**ACTIVITY:**
Print the lines below from the line with "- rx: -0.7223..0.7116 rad" to the line with "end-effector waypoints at" exactly, keeping both ends, and print no pictures.

[[ MATERIALS PROVIDED, beginning ]]

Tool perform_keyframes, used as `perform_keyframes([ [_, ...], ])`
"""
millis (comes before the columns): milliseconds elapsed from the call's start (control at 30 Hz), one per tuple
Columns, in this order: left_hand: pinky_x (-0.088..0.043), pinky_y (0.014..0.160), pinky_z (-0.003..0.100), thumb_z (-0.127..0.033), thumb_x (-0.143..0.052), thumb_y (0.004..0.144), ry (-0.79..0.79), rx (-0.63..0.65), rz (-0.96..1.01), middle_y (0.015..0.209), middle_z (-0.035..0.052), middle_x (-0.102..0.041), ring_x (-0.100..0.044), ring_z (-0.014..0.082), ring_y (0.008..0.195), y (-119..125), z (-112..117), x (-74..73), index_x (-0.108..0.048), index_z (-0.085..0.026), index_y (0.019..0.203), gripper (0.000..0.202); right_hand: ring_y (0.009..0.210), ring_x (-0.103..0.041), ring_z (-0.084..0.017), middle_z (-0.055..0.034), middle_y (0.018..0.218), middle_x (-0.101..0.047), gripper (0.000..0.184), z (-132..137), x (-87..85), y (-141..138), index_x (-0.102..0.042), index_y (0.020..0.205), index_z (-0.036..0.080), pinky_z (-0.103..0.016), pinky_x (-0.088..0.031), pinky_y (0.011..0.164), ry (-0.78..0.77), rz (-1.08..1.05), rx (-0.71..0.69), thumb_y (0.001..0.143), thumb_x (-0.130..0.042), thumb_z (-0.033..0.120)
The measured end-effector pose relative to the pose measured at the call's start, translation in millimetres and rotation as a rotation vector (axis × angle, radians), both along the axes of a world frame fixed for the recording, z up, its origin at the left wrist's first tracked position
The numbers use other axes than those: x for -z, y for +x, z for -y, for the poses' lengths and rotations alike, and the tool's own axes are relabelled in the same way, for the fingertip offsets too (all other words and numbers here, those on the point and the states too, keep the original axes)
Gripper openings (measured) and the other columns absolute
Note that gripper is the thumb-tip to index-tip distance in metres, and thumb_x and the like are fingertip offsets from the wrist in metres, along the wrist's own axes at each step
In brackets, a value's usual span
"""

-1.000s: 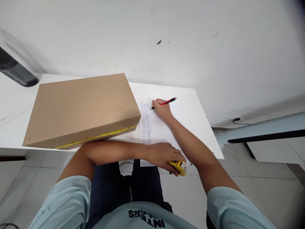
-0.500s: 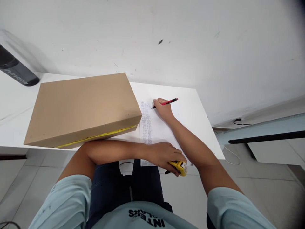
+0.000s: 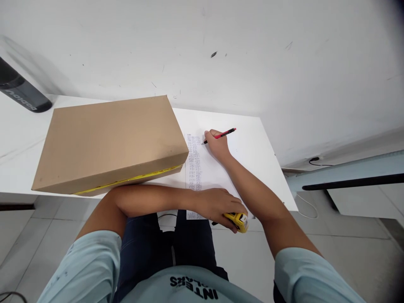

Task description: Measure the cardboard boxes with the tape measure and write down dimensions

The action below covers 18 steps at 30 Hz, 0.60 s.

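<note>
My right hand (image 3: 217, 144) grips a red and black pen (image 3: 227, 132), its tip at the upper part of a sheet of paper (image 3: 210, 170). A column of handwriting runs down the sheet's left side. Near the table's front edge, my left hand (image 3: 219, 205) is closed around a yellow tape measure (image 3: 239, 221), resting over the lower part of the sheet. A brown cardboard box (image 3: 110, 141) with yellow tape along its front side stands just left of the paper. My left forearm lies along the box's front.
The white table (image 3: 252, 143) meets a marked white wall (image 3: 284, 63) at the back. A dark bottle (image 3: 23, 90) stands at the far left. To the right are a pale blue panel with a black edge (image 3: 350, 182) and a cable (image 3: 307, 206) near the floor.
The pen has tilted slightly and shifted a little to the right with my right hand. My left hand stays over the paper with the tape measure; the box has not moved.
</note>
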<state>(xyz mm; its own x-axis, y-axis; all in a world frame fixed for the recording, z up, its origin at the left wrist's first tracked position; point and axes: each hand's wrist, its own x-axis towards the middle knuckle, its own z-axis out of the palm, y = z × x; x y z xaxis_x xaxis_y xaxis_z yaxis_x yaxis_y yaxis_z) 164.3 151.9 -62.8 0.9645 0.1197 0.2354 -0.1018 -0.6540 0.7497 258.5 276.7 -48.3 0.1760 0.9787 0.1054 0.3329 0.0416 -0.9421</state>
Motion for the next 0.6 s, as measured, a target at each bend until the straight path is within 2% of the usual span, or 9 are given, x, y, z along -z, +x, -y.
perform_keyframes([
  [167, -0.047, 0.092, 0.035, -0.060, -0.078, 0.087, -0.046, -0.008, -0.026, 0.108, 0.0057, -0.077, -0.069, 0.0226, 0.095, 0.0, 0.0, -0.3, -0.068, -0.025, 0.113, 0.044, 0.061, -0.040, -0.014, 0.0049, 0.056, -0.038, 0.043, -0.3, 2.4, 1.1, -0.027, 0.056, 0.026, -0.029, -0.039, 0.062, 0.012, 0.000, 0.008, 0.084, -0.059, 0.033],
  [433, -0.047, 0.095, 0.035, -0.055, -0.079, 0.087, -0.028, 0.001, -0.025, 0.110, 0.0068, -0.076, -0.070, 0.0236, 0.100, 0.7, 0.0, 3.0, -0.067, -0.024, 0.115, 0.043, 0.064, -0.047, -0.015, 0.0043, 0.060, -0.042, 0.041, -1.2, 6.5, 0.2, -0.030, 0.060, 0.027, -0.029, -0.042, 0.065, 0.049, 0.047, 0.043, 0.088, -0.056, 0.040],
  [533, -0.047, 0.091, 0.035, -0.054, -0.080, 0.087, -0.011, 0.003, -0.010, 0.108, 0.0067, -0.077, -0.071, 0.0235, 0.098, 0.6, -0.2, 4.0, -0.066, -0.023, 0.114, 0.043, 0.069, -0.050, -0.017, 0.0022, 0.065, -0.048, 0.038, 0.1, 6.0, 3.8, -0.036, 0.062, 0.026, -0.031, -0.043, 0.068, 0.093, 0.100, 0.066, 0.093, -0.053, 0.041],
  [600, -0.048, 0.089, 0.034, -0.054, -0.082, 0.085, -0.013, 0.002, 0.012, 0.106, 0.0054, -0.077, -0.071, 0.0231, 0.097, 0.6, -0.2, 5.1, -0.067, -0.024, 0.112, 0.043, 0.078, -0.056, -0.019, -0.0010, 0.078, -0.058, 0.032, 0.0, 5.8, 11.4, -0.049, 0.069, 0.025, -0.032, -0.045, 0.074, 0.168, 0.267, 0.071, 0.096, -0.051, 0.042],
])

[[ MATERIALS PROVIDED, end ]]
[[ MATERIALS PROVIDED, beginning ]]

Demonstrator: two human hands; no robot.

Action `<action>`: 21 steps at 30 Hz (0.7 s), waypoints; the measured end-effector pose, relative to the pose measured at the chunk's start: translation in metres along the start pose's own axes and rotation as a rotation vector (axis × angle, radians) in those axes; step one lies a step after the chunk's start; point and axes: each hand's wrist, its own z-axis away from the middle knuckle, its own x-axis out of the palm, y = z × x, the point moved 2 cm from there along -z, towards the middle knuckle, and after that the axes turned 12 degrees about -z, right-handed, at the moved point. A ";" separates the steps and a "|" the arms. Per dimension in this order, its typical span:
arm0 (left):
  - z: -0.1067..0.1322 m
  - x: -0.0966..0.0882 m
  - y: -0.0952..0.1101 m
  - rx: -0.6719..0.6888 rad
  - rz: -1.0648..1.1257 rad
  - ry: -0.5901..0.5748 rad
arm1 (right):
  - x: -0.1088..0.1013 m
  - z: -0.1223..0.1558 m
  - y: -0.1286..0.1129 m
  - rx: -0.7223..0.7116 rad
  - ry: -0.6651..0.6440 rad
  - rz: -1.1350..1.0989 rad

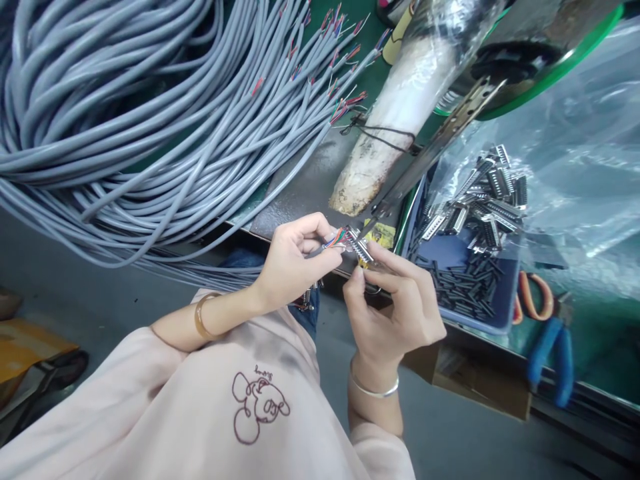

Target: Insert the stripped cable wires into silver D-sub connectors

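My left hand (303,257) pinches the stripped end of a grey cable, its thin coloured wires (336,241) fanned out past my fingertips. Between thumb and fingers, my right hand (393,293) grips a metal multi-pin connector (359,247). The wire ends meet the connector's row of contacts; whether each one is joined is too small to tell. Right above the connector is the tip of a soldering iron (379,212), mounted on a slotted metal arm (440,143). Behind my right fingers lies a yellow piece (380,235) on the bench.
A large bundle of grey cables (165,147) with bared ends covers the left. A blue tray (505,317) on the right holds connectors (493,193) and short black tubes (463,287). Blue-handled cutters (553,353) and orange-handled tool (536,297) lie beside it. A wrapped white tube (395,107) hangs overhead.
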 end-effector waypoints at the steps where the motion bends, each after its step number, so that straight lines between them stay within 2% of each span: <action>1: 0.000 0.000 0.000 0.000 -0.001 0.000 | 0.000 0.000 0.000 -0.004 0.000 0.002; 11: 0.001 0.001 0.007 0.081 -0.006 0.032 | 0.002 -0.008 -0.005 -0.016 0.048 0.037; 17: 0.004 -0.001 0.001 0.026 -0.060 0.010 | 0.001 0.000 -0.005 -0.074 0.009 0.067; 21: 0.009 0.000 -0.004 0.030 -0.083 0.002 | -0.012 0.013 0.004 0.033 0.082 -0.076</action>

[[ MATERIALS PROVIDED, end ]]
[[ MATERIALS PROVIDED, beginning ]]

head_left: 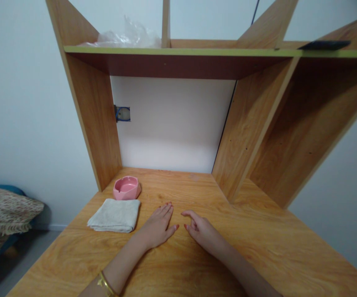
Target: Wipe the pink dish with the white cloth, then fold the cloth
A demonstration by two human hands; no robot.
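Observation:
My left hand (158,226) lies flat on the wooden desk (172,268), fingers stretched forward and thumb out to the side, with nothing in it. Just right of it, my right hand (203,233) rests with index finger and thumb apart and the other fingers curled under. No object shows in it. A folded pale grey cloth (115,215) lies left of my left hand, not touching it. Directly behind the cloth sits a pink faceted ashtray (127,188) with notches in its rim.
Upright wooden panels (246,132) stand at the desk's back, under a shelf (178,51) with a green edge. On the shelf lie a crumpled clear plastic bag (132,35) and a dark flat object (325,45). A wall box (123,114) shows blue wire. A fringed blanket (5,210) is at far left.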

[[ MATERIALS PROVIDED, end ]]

**THE COMPLETED TASK:**
  - rx: -0.7223..0.7116 rad
  - ry: -0.6651..0.6440 rad
  - rz: -1.1350..1.0989 rad


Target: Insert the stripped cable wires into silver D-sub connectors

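My left hand (303,257) pinches the stripped end of a grey cable, its thin coloured wires (336,241) fanned out past my fingertips. Between thumb and fingers, my right hand (393,293) grips a metal multi-pin connector (359,247). The wire ends meet the connector's row of contacts; whether each one is joined is too small to tell. Right above the connector is the tip of a soldering iron (379,212), mounted on a slotted metal arm (440,143). Behind my right fingers lies a yellow piece (380,235) on the bench.
A large bundle of grey cables (165,147) with bared ends covers the left. A blue tray (505,317) on the right holds connectors (493,193) and short black tubes (463,287). Blue-handled cutters (553,353) and orange-handled tool (536,297) lie beside it. A wrapped white tube (395,107) hangs overhead.
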 end-effector waypoints at the steps where the motion bends, each after its step number, so that straight lines between them stay within 2% of each span: <action>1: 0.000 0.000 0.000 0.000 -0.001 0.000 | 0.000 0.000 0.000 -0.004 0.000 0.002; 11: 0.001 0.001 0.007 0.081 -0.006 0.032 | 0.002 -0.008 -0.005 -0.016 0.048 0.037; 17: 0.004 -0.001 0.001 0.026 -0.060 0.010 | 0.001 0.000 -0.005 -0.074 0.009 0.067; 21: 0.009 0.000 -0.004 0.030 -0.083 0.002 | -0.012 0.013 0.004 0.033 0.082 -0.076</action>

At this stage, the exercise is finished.